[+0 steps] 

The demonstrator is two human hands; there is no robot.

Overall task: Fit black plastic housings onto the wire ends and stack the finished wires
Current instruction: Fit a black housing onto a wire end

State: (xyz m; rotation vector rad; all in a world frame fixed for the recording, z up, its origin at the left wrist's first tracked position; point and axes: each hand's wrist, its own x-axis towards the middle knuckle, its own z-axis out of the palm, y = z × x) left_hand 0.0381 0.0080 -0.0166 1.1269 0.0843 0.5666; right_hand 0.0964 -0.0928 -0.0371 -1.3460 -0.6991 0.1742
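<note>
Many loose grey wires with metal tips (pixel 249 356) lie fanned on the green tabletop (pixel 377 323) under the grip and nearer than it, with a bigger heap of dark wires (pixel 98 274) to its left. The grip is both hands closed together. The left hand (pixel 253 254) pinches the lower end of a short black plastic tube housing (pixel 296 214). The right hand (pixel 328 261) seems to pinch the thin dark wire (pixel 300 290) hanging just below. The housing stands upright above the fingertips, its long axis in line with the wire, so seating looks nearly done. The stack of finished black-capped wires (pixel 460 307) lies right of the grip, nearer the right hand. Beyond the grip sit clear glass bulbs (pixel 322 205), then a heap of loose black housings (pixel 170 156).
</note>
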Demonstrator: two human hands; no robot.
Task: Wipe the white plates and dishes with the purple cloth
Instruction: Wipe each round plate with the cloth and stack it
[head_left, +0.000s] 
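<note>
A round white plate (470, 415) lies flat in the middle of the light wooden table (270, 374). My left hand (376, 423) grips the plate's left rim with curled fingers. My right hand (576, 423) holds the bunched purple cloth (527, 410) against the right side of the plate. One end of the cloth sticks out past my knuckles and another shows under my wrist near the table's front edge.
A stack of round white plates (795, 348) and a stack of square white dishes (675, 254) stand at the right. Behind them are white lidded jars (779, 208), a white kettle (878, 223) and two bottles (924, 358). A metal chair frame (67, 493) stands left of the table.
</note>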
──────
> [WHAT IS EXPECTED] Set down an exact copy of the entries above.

> [RESPONSE AREA]
[+0 steps] 

The demonstrator is two human hands; there is no robot.

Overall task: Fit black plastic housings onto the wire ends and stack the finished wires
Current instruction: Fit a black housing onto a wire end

State: (xyz m; rotation vector rad; all in a world frame fixed for the recording, z up, its origin at the left wrist's first tracked position; point and axes: each hand's wrist, its own x-axis towards the middle knuckle, its own z-axis out of the palm, y = z × x) left_hand 0.0381 0.0080 -0.0166 1.1269 0.0843 0.5666; right_hand 0.0964 -0.0928 -0.0371 -1.3460 -0.6991 0.1742
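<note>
Many loose grey wires with metal tips (pixel 249 356) lie fanned on the green tabletop (pixel 377 323) under the grip and nearer than it, with a bigger heap of dark wires (pixel 98 274) to its left. The grip is both hands closed together. The left hand (pixel 253 254) pinches the lower end of a short black plastic tube housing (pixel 296 214). The right hand (pixel 328 261) seems to pinch the thin dark wire (pixel 300 290) hanging just below. The housing stands upright above the fingertips, its long axis in line with the wire, so seating looks nearly done. The stack of finished black-capped wires (pixel 460 307) lies right of the grip, nearer the right hand. Beyond the grip sit clear glass bulbs (pixel 322 205), then a heap of loose black housings (pixel 170 156).
</note>
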Demonstrator: two human hands; no robot.
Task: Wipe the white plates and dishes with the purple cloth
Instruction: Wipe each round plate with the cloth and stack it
[head_left, +0.000s] 
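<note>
A round white plate (470, 415) lies flat in the middle of the light wooden table (270, 374). My left hand (376, 423) grips the plate's left rim with curled fingers. My right hand (576, 423) holds the bunched purple cloth (527, 410) against the right side of the plate. One end of the cloth sticks out past my knuckles and another shows under my wrist near the table's front edge.
A stack of round white plates (795, 348) and a stack of square white dishes (675, 254) stand at the right. Behind them are white lidded jars (779, 208), a white kettle (878, 223) and two bottles (924, 358). A metal chair frame (67, 493) stands left of the table.
</note>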

This answer leaves nothing further to address.